Author(s): Anez Simon C, Rull Bartomeu M, Rodriguez Perez A, Fuentes Baena A

Affiliation(s): Servicio de Anestesiologia, Reanimacion y Terapeutica del Dolor y M. Paliativa, Hospital Universitario de Tarragona Joan XXIII, Tarragona. cristobal_anez@yahoo.es

Publication date & source: 2006-12, Rev Esp Anestesiol Reanim., 53(10):643-52.

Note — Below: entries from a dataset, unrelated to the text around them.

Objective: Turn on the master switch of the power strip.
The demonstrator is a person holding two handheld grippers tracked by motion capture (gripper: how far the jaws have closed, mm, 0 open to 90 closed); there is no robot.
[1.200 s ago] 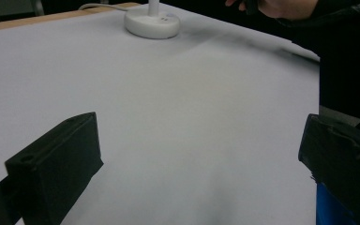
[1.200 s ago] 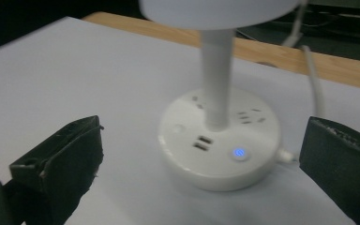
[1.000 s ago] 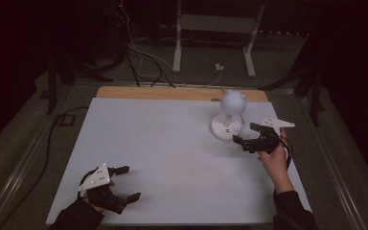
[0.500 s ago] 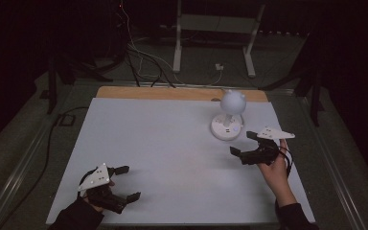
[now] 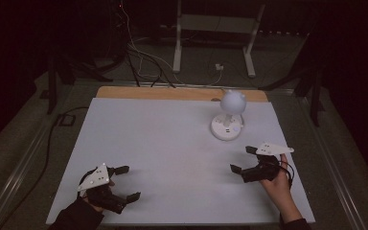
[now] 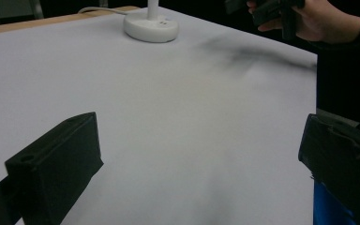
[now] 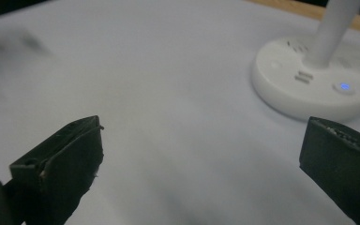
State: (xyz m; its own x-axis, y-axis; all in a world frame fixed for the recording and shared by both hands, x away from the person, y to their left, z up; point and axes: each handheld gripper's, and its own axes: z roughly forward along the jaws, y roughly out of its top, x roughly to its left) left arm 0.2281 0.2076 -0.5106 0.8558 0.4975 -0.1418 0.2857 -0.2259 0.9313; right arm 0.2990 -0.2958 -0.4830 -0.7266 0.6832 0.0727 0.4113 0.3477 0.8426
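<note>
The right tongs (image 5: 243, 159), open and empty, had drawn back toward five o'clock from the lamp (image 5: 227, 125), its blue light lit, while the left tongs (image 5: 128, 182) stayed open.

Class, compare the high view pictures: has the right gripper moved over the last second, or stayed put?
Yes. The right gripper has drawn back from the white lamp, toward the person's near edge of the table. The lamp has not shifted.

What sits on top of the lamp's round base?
On the white lamp base rises a white stem. Around it lie a lit blue button, a pair of small slots and faint markings. The stem hides part of the base's far side.
</note>
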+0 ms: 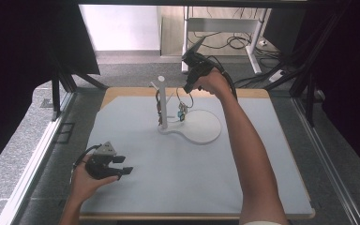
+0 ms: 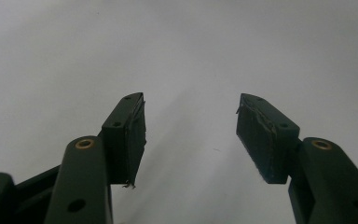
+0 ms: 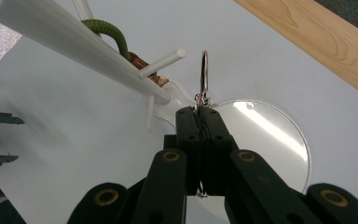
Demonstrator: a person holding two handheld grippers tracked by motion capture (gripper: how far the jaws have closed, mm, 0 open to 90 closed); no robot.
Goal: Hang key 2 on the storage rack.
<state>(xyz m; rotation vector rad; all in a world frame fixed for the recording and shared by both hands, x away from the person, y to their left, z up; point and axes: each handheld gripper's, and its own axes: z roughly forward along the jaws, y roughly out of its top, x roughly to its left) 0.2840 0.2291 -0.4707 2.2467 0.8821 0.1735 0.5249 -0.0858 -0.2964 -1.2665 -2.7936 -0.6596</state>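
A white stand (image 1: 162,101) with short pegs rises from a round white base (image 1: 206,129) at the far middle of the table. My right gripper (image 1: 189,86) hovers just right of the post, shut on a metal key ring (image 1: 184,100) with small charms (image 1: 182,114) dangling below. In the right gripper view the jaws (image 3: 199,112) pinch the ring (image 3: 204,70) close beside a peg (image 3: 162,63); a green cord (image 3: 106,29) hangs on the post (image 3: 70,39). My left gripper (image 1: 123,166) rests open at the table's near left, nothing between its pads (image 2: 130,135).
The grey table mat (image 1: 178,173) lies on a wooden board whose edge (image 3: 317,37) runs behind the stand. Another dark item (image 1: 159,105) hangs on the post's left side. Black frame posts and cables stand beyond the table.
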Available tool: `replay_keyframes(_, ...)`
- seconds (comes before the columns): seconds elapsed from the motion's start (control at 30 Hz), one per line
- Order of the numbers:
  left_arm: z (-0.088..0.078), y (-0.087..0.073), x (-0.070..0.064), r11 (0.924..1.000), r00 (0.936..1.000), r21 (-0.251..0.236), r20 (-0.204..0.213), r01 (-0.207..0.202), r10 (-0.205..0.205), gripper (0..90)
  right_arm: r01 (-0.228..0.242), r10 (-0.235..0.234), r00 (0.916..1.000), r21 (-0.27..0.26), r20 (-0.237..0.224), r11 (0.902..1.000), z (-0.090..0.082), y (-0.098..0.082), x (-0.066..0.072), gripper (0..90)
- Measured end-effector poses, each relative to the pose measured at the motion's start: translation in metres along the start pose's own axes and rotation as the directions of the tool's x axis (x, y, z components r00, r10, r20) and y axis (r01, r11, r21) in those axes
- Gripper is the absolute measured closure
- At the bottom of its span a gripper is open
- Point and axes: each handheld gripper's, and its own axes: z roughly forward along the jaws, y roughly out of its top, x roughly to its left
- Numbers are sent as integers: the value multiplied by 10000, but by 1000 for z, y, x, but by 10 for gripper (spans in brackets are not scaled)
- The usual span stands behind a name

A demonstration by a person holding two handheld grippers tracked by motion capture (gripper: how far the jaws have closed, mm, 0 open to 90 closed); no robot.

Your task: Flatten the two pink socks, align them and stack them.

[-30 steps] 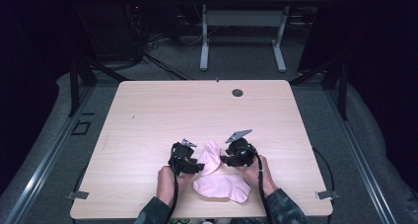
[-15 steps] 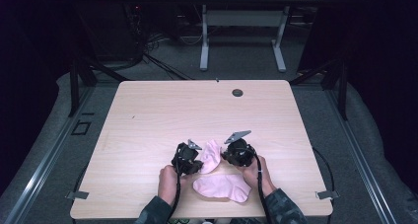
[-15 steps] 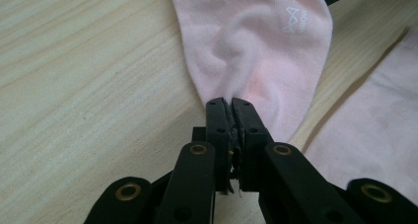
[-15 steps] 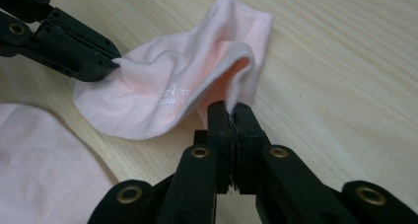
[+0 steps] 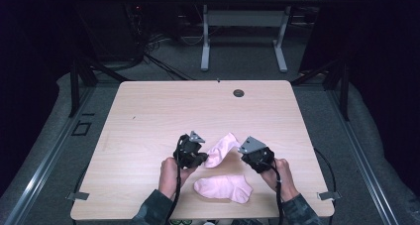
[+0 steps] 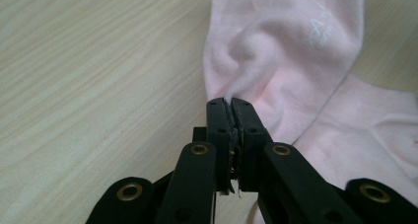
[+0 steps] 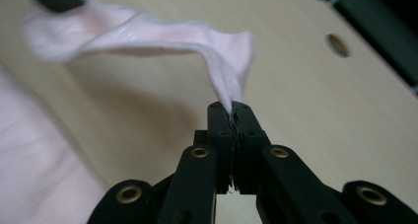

Publication type: English Abstract; Review

Intranasal drug administration is an easy, well-tolerated, noninvasive transmucosal route that avoids first-pass metabolism in the liver. The nasal mucosa provides an extensive, highly vascularized surface of pseudostratified ciliated epithelium. It secretes mucus that is subjected to mucociliary movement that can affect the time of contact between the drug and the surface. Absorption is influenced by anatomical and physiological factors as well as by properties of the drug and the delivery system. We review the literature on intranasal administration of fentanyl, meperidine, diamorphine, and butorphanol to treat acute pain. The adverse systemic effects are similar to those described for intravenous administration, the most common being drowsiness, nausea, and vomiting. Local effects reported are a burning sensation with meperidine and a bad taste.